EXERCISE REQUIREMENTS: Your task is to filter the data below down to the lines holding "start".

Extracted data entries

- - - -

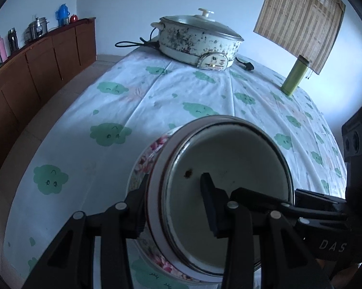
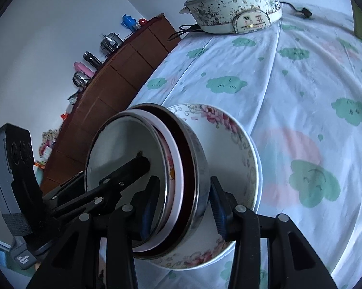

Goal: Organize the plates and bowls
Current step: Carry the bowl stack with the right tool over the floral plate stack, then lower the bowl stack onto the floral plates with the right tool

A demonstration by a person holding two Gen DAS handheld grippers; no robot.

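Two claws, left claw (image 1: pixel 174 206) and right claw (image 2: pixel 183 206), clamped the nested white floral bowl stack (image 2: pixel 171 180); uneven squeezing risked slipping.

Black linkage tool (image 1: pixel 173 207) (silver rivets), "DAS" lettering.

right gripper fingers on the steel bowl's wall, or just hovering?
Touching. In the right wrist view the right gripper straddles the steel bowl rim: one finger inside, the other pressed on the outer wall, no gap.
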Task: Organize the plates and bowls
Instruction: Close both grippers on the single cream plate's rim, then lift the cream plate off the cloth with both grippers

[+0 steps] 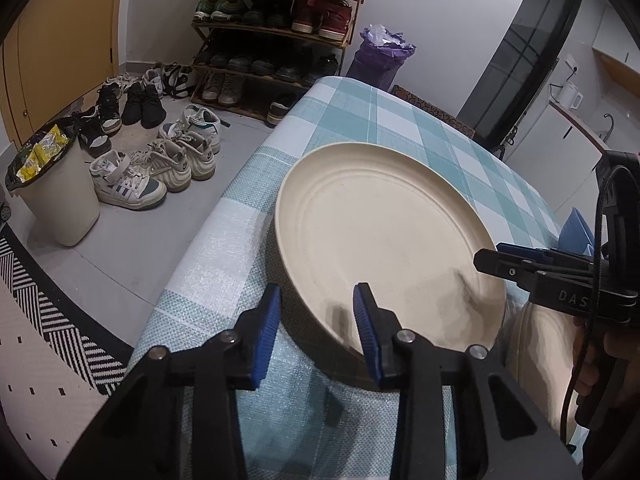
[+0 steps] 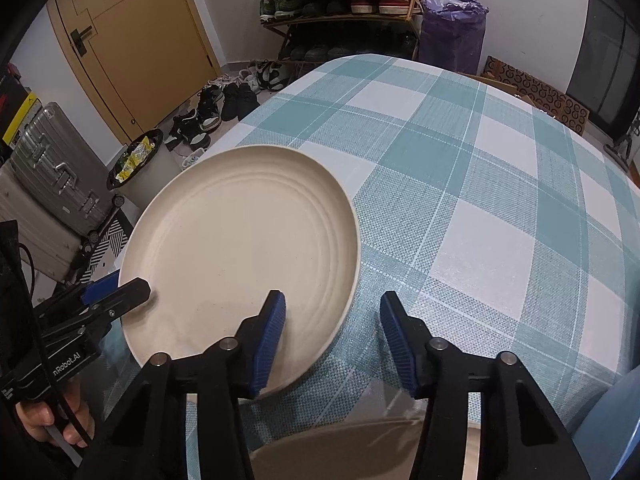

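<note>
A cream plate point(image 1: 384, 240) lies flat at the table's point(image 2: 480, 184) left edge, near the near corner, on a teal checked cloth; your left tongs point(image 1: 316, 312) straddle its near-left rim, one blue pad outside, one over the well, and your right tongs point(image 2: 332, 332) straddle its near-right rim the same way. Both pairs stand part-spread, and neither pad clearly presses the rim, so call nothing pinched yet. Judge the plate stiff and light, with a smooth matte face that could slide between ribbed pads; the raised rim is the place to take hold, one pad under the lip, one on top, with the two grips opposite each other so it lifts level. A second cream dish point(image 2: 344, 452) sits at the near edge below the tongs, partly hidden, and something blue point(image 2: 612, 424) shows at the near-right corner. The rest of the cloth lies bare. Off the left edge, on the floor, stand a bin point(image 1: 56, 196), loose shoes point(image 1: 160, 168) and a shoe rack point(image 1: 276, 36); a plate that slips left would drop there
</note>
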### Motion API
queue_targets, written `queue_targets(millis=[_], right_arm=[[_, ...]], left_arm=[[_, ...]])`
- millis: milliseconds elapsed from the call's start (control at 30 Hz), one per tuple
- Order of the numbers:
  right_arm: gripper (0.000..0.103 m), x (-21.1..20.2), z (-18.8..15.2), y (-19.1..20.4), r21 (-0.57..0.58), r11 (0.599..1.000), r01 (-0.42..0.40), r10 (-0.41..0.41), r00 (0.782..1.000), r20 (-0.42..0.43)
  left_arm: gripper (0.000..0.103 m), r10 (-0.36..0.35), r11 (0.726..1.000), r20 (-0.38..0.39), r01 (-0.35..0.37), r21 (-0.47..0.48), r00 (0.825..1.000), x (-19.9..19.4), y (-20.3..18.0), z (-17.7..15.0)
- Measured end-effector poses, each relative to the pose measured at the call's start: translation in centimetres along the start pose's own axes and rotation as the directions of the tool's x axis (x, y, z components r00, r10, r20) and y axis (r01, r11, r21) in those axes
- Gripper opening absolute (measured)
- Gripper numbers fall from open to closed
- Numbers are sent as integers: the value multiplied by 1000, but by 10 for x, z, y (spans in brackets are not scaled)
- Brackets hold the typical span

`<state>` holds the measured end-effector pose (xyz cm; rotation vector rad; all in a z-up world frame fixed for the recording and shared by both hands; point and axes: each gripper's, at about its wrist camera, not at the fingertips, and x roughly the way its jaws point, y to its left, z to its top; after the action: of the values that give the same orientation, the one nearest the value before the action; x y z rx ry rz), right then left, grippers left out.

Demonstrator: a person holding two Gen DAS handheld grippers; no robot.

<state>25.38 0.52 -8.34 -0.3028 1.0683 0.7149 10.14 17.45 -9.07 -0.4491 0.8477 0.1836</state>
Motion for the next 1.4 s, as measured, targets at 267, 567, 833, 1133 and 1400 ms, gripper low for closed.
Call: queue_targets(millis=[267, 567, 833, 1133, 1400], right_arm=[[26, 2, -1, 5, -22, 999, 23, -23, 1000, -8], [19, 1, -2, 6, -42, 998, 47, -47, 999, -9], [19, 0, -6, 11, -69, 996, 54, -54, 999, 0], [19, -10, -6, 16, -83, 995, 64, -62, 998, 27], [19, -25, -8, 16, -81, 994, 72, -68, 996, 52]], left_arm=[[25, -6, 1000, -3, 6, 9, 1000, 1, -1, -1], [24, 12, 1000, 15, -12, 24, 1000, 0, -3, -3], [23, 29, 999, 26, -30, 34, 999, -3, -4, -2], [23, 33, 998, 49, -35, 45, 998, -9, -6, -1], [23, 30, 998, 67, -34, 58, 997, -17, -12, 0]])
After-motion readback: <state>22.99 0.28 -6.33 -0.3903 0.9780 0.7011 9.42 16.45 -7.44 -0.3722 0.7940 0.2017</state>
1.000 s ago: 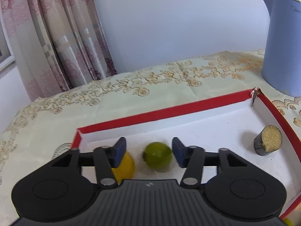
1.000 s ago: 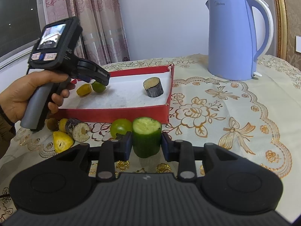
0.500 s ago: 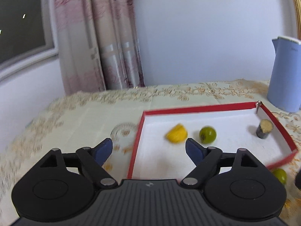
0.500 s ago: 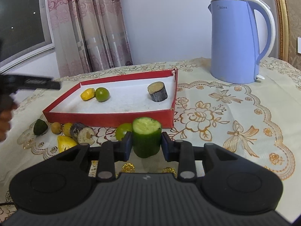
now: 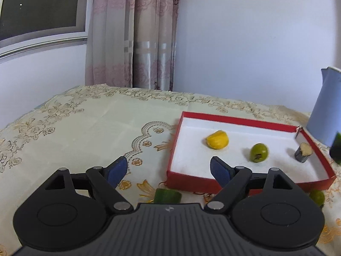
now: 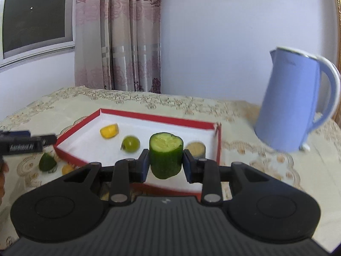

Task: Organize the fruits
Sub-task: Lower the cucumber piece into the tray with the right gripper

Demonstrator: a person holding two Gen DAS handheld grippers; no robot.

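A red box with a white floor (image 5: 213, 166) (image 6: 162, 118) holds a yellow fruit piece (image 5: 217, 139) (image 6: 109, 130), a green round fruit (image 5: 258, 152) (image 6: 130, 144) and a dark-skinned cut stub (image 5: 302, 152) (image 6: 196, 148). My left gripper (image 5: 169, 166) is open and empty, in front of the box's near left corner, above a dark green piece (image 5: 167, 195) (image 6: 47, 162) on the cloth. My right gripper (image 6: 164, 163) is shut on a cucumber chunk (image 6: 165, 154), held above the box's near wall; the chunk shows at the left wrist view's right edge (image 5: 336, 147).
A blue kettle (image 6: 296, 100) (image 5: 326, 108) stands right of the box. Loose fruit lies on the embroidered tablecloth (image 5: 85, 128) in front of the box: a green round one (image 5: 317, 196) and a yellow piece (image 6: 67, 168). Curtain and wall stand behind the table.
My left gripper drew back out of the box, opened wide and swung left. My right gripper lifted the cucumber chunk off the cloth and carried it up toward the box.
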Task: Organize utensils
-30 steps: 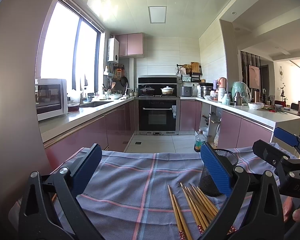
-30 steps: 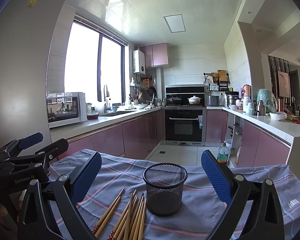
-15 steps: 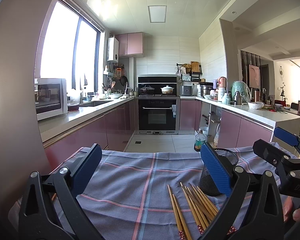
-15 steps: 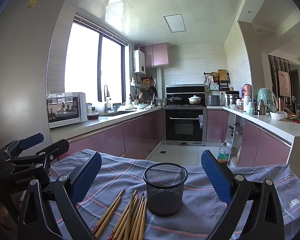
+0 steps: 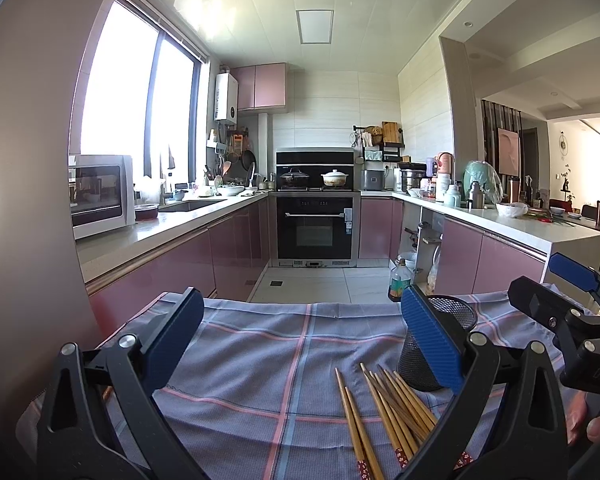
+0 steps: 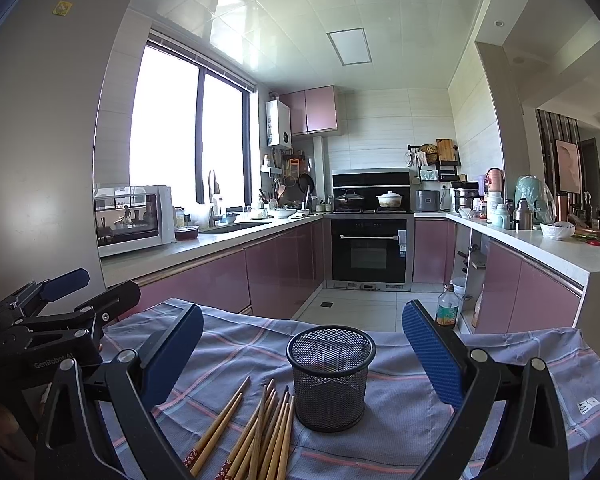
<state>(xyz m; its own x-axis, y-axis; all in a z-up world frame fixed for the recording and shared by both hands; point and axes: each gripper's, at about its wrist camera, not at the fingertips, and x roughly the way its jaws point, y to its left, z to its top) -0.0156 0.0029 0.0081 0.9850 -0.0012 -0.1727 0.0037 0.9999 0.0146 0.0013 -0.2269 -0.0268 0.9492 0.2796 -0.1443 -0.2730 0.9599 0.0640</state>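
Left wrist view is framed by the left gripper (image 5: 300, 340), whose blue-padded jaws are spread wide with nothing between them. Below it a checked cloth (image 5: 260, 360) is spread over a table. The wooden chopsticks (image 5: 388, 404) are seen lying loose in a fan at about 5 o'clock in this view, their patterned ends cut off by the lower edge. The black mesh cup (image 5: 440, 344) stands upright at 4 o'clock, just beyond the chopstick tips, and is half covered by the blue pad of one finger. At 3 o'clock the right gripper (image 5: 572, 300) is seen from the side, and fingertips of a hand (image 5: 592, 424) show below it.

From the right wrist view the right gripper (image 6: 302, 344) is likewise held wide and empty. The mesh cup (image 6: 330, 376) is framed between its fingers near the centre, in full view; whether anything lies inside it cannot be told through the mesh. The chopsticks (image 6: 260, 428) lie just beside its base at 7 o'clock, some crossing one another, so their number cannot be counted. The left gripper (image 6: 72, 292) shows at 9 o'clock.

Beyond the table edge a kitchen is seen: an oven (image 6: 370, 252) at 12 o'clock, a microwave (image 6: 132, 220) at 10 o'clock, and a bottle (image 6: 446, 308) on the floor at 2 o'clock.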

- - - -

SOLUTION FOR THIS PROBLEM:
- millis: milliseconds elapsed from the call's start (control at 30 Hz), one per tuple
- Measured end-effector poses, each relative to the pose measured at the call's start: translation in centimetres along the start pose's own axes and rotation as the directions of the tool's x axis (x, y, z components r00, r10, r20) and y axis (r01, r11, r21) in those axes

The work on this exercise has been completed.